**WORK TO BE COMPLETED:** Give back the full listing exactly as it appears below.

(DATASET EXCERPT)

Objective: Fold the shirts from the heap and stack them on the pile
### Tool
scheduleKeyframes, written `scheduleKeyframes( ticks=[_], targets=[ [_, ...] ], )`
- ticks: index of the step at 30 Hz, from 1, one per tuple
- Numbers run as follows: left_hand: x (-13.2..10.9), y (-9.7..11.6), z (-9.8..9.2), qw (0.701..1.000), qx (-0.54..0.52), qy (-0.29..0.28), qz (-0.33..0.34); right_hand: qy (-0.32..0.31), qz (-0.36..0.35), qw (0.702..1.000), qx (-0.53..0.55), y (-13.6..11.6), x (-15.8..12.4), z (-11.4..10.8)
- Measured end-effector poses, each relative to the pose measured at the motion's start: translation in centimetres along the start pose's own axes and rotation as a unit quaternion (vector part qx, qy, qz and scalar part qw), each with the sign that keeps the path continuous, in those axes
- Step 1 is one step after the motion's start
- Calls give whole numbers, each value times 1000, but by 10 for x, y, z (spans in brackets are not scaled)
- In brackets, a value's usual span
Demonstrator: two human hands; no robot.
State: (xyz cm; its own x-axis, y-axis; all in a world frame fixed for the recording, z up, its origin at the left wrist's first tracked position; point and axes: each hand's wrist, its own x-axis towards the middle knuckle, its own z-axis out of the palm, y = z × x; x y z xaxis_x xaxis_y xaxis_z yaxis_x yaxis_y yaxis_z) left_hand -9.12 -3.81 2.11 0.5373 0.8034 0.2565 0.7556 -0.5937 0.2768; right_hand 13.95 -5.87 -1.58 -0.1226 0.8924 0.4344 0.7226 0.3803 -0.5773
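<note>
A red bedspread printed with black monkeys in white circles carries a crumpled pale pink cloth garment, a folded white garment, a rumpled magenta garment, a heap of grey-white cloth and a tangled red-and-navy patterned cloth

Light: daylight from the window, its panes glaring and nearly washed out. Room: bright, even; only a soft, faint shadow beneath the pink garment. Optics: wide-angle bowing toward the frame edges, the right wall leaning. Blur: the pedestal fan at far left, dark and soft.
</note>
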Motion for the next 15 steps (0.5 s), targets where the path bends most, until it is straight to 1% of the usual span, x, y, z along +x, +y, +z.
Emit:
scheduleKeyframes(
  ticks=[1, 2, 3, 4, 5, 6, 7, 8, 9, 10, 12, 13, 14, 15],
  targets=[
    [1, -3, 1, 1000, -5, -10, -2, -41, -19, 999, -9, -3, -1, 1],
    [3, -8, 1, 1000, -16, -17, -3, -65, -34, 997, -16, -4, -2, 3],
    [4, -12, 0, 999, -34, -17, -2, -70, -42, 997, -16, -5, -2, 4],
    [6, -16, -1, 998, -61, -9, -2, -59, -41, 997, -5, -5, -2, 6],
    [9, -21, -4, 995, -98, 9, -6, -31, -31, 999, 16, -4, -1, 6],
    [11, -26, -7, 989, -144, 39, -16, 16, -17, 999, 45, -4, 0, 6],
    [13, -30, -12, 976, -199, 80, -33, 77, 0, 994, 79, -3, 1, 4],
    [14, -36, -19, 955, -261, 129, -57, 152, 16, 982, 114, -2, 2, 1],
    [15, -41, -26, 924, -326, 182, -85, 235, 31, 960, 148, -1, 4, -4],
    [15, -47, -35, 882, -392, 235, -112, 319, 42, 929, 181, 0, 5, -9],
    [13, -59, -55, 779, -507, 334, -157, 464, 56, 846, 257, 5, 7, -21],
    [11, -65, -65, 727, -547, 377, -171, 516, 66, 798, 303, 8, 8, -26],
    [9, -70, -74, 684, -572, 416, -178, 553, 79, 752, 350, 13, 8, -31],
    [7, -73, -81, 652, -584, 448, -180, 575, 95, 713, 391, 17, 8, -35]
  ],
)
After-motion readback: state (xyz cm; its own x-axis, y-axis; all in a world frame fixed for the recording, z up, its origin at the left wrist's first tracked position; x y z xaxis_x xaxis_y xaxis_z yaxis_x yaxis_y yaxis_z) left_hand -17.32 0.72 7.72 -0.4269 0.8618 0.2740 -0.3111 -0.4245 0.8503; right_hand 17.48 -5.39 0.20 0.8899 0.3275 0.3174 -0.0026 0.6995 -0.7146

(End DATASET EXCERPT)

**TASK RESULT:**
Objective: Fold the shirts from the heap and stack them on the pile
### Tool
scheduleKeyframes, written `scheduleKeyframes( ticks=[_], targets=[ [_, ...] ], )`
- ticks: index of the step at 30 Hz, from 1, one per tuple
- Numbers run as follows: left_hand: x (-13.2..10.9), y (-9.7..11.6), z (-9.8..9.2), qw (0.701..1.000), qx (-0.54..0.52), qy (-0.29..0.28), qz (-0.33..0.34); right_hand: qy (-0.32..0.31), qz (-0.36..0.35), qw (0.702..1.000), qx (-0.53..0.55), y (-13.6..11.6), x (-15.8..12.4), z (-11.4..10.8)
- Measured end-effector poses, each relative to the pose measured at the motion's start: translation in centimetres along the start pose's own axes and rotation as a unit quaternion (vector part qx, qy, qz and scalar part qw), each with the sign that keeps the path continuous, in those axes
- Step 1 is one step after the motion's start
- Calls give whole numbers, each value times 1000, but by 10 for x, y, z (spans in brackets are not scaled)
- In brackets, a value's usual span
Demonstrator: two human hands; no robot.
State: (xyz cm; its own x-axis, y-axis; all in a world frame fixed for the recording, z up, its origin at the left wrist's first tracked position; point and axes: each hand's wrist, its own x-axis towards the middle knuckle, its own z-axis out of the palm, y = z × x; x y z xaxis_x xaxis_y xaxis_z yaxis_x yaxis_y yaxis_z) left_hand -9.12 -3.81 2.11 0.5373 0.8034 0.2565 0.7556 -0.5937 0.2768; right_hand 13.95 -5.87 -1.58 -0.1226 0.8924 0.4344 0.7226 0.3803 -0.5773
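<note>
A red bedspread printed with black monkeys in white circles carries a crumpled pale pink cloth garment, a folded white garment, a rumpled magenta garment, a heap of grey-white cloth and a tangled red-and-navy patterned cloth

Light: daylight from the window, its panes glaring and nearly washed out. Room: bright, even; only a soft, faint shadow beneath the pink garment. Optics: wide-angle bowing toward the frame edges, the right wall leaning. Blur: the pedestal fan at far left, dark and soft.
</note>
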Motion for the next 15 steps (0.5 s), targets where the path bends most, until it is straight to 1% of the usual span, x, y, z along +x, +y, +z.
Emit:
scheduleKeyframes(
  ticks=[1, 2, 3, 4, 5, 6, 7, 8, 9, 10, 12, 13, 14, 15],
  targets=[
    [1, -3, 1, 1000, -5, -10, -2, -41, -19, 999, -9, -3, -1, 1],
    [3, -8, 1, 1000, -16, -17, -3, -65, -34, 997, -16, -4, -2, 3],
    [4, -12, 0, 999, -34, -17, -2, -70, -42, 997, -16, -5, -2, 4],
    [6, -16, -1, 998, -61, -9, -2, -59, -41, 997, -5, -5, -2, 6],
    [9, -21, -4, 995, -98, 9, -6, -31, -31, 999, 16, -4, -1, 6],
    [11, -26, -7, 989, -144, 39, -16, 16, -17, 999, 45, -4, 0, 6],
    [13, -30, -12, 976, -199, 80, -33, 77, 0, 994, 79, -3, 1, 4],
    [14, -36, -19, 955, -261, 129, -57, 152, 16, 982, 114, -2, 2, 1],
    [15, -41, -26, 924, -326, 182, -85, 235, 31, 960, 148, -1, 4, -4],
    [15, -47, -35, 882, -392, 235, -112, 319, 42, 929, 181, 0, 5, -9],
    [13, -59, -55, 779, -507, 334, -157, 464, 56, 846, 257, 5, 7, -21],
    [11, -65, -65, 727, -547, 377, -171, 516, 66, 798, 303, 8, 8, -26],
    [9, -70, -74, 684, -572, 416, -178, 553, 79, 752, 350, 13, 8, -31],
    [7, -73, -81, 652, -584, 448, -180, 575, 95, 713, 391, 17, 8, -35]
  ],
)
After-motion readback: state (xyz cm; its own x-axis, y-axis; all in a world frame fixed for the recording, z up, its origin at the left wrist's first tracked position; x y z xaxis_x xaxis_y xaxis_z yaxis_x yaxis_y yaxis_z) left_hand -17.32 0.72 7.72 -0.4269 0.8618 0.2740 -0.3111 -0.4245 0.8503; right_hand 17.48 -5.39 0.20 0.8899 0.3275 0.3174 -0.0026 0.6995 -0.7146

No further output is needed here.